— Problem description —
Look through the data below, and copy each line that carries the word "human".

— Supplied material —
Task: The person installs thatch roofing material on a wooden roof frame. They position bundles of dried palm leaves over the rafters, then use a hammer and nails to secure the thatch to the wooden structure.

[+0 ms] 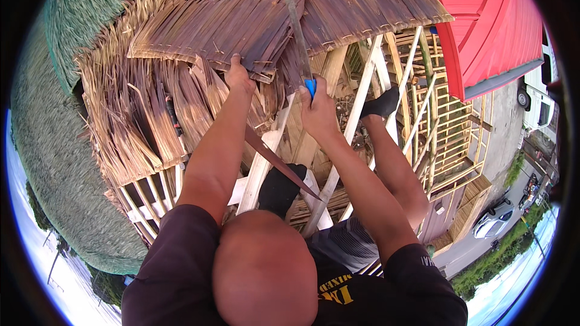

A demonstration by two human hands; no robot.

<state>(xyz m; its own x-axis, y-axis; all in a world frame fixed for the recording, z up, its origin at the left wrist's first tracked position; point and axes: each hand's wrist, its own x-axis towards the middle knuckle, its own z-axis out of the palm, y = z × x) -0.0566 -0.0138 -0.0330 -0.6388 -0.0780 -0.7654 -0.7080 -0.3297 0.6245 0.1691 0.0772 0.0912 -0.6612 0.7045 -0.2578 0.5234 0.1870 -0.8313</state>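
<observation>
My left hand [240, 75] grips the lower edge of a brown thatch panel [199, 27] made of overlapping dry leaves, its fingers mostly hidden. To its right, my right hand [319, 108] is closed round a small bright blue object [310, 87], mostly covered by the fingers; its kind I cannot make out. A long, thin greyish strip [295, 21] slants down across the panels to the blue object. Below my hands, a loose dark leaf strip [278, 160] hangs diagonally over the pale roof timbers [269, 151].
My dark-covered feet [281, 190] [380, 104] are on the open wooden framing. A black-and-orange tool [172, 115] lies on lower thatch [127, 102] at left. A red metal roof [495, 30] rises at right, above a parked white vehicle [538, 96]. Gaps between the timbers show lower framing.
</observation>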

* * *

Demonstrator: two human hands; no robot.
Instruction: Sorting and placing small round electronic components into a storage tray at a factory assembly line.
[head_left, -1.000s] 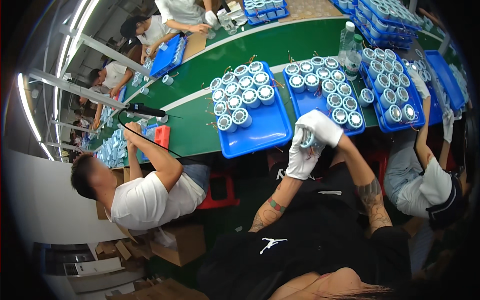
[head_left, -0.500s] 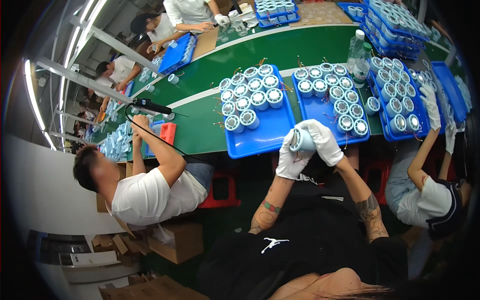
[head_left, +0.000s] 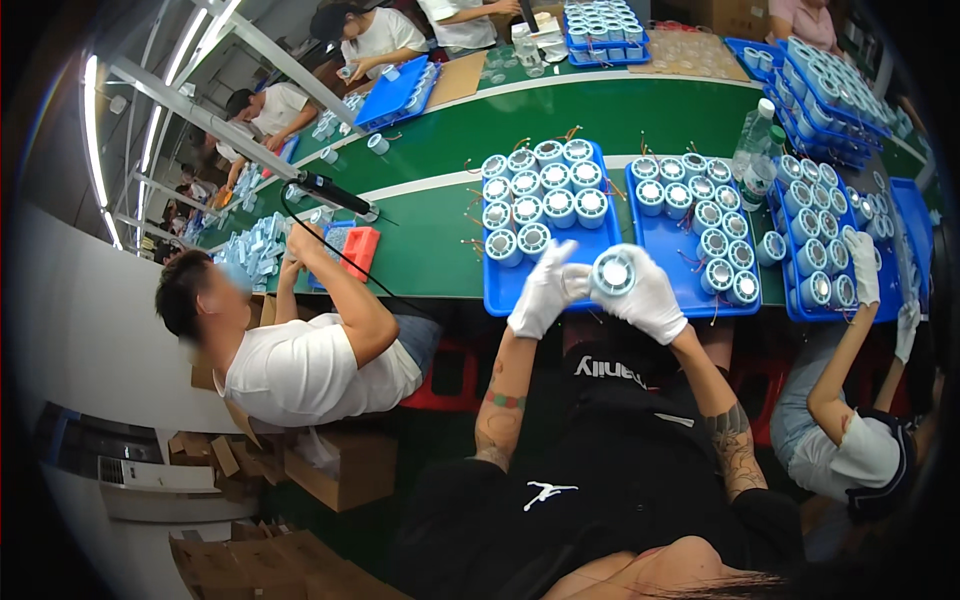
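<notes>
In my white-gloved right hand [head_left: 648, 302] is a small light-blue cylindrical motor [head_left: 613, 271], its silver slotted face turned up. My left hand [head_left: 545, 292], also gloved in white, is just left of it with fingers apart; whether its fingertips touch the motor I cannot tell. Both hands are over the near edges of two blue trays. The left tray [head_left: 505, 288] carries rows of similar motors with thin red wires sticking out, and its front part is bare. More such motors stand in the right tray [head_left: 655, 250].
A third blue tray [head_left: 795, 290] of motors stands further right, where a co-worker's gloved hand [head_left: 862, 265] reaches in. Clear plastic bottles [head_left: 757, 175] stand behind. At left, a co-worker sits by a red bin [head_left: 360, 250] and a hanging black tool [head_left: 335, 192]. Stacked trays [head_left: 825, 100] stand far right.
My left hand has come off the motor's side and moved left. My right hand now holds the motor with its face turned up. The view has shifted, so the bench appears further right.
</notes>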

— Result for this exercise —
A demonstration by two human hands; no robot.
Demonstrator: two human hands; no robot.

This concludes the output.